Nun war ich aber zwischenzeitlich in London und habe mich bei Geo F. Trumper in der Curzon Street (im Rahmen der dort angebotenen "Shaving School", einer ca. 1,5-Stündigen Einführung in die Messerrasur) von einem Profi rasieren lassen. Ausführlicher Bericht folgt noch, hier nur kurz:
- Heisses Tuch für ca. 3 Minuten, dann eine Pre-Shave-Lotion aus dem Trumper-Sortiment
- Einseifen mit einer Rasiercreme - anstelle eines Tiegels wurde der Waschbeckenrand zum ersten Aufschäumen verwendet.
- Ausführliche Rasur (allerdings mit Wechselklinge), dabei wurde sorgfältig auf meine individuelle Bartwuchsrichtung eingegangen und später genau erklärt, in welchen Bereichen ich am besten wie oft in welche Richtung rasieren sollte, genaue Haltung des Messers (Vorhand / Rückhand) etc.
- Anschließend kaltes Tuch, After-Shave etc.
Nun wollte ich mir (anhand meines mitgebrachten Messers) das korrekte Abledern mal live zeigen zu lassen. Kein Problem: Der Riemen war ein breiter Dovo-Riemen mit Juchten- und Leinenseite. Nun folgten einige Überraschungen:
- Beim Abziehen sei grundsätzlich zunächst die Leinenseite zu benutzen, sie war mit einer weißen Paste bestrichen (nicht aus dem Töpfchen, sondern ein kleiner, zäher, knetgummiartiger Quader in grünem Papier, ein französisches Produkt). Mir wurde empfohlen, die Paste in den Leinenriemen einzumassieren und dann mindestens einen Tag trocknen zu lassen.
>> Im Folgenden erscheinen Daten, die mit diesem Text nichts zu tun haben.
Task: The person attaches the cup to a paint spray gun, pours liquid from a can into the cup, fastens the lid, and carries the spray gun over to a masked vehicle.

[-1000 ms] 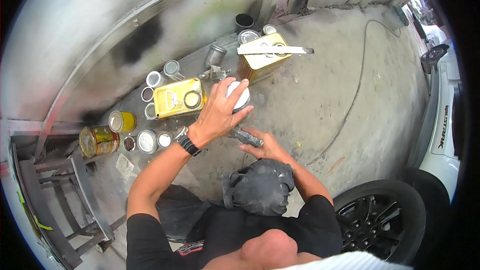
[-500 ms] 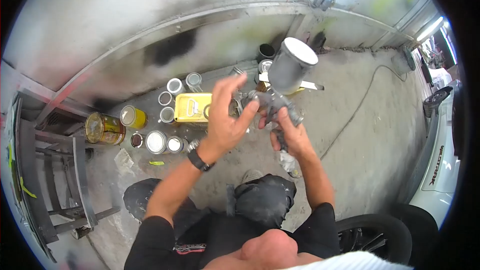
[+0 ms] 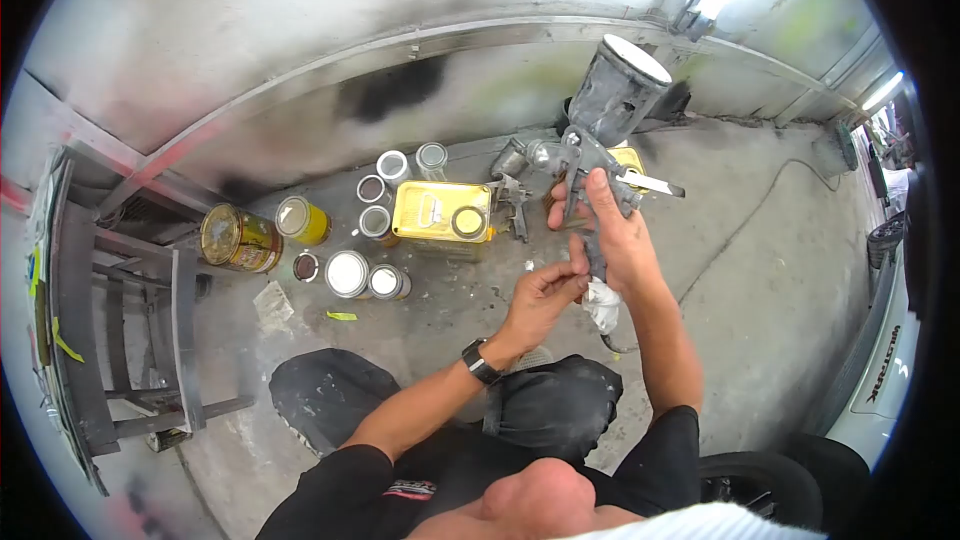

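Observation:
My right hand [image 3: 622, 235] is wrapped round the handle of a grey spray gun [image 3: 590, 165], which has a large grey cup with a white lid [image 3: 638, 58] on top. My left hand [image 3: 547, 302] is closed at the lower end of the gun's handle, its fingertips pinching there; what exactly they grip is too small to tell. A white cloth or wrap [image 3: 602, 306] hangs just below the handle, with a dark hose end under it. A second spray gun [image 3: 512, 202] lies on the floor beyond my hands, beside a yellow rectangular can [image 3: 441, 210].
Several small cans and cups stand left of the yellow can, among them a white-lidded can [image 3: 347, 273] and a yellow round can [image 3: 302, 221]. A metal frame [image 3: 185, 340] stands at the left. A hose [image 3: 735, 240] runs over the floor; a white vehicle [image 3: 868, 370] is at the right.
The gun with its cup has risen upright in my right hand, from low beside the knee. My left hand has left the cup's lid and moved down to the handle's bottom. The view has shifted.

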### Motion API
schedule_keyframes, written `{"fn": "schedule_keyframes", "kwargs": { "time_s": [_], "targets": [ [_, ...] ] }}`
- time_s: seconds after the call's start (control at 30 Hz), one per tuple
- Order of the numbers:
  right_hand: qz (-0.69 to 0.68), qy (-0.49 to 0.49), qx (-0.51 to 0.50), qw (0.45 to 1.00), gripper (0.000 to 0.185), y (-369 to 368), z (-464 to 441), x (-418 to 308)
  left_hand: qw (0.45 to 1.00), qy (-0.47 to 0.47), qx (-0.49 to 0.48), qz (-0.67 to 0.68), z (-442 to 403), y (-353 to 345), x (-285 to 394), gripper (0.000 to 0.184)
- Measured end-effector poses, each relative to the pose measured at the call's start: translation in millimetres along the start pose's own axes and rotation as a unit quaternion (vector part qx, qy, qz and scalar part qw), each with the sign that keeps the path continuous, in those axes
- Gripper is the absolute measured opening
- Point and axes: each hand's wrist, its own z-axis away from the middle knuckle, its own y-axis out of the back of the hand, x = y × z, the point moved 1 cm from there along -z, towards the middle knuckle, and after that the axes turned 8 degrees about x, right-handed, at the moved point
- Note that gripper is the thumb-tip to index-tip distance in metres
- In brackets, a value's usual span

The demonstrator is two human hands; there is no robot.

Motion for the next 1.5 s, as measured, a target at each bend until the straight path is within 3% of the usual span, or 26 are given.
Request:
{"fn": "schedule_keyframes", "kwargs": {
  "time_s": [0.53, 1.5],
  "targets": [
    [0.019, 0.009, -0.011, 1.000, 0.065, -23, 0, -7, 0.998, -0.060, 0.029, 0.002, -3, 15, -5, 0.015],
    [0.073, 0.007, -0.035, 0.997, 0.060, -42, -20, 0, 0.996, -0.049, 0.060, 0.046, -13, 26, -6, 0.025]
  ]
}}
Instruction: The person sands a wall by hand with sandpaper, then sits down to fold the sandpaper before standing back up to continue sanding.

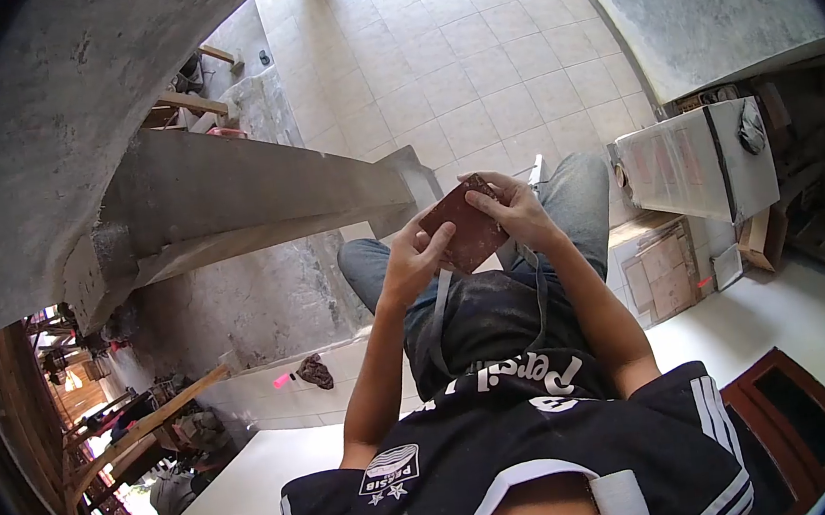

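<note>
A reddish-brown, roughly square sheet of what looks like sandpaper [467, 227] is held up in front of my lap, with pale dust specks on its face. My left hand [415, 257] grips its left edge, thumb on the face and fingers behind. At the upper right edge, my right hand [513, 209] pinches it the same way, thumb across the corner. The back of the sheet and most fingertips behind it are hidden. Below both hands lies a dark apron [480, 326] with grey straps over my jeans.
A grey concrete pillar [263, 178] stands left of my knees. Pale floor tiles [472, 60] stretch ahead. At right are a whitish box-like container [694, 162] and a cardboard piece [660, 272]. A pink object [283, 380] and a dark crumpled cloth [315, 372] lie at left.
</note>
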The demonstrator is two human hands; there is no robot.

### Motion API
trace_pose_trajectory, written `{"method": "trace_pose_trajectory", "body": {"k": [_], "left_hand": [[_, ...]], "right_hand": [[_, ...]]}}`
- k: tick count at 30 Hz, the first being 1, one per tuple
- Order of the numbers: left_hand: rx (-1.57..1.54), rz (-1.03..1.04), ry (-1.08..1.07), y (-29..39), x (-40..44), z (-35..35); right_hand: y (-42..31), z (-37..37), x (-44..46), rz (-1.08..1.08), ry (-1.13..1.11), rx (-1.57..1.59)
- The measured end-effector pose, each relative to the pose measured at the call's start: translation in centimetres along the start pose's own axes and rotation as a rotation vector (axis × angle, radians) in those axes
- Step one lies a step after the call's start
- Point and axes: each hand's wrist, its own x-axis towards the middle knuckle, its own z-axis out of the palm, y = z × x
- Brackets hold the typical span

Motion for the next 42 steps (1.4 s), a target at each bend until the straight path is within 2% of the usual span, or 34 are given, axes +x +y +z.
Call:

- Nun wurde die Lederseite eingeölt (nicht gefettet). Der Barbier benutzte dazu irgendein gerade greifbares Parfümöl, meine Frage, ob auch z.B. Olivenöl geeignet sei, bejahte er nach einigem Zögern. Dann wurde das Öl mit einigen Messerzügen in das Leder einmassiert - hierfür benutzte er jedoch nicht mein Messer, sondern sein eigenes Dovo-Messer, das er aus einer Schublade hervorzauberte.
- Anschließend nahm er mein Messer, zog es erst ca. 10mal über die mit Paste bestrichene Leinenseite, dan ca. 30-40mal über die Lederseite. Zu meiner Überraschung wandte er dabei einen ähnlich starken Druck an wie ich selbst bisher (Butterbrotschmieren mit kühlschrankfrischer Butter), und auch nach mehrmaliger Nachfrage bestätigte er mir, dass ein so starker Druck notwendig sei. Das Messer war danach übrigens scharf wie am ersten Tag.Interessant fand ich auch, dass er während des Abziehens zu "spüren" schien, ob die notwendige Schärfe inzwischen erreicht sei.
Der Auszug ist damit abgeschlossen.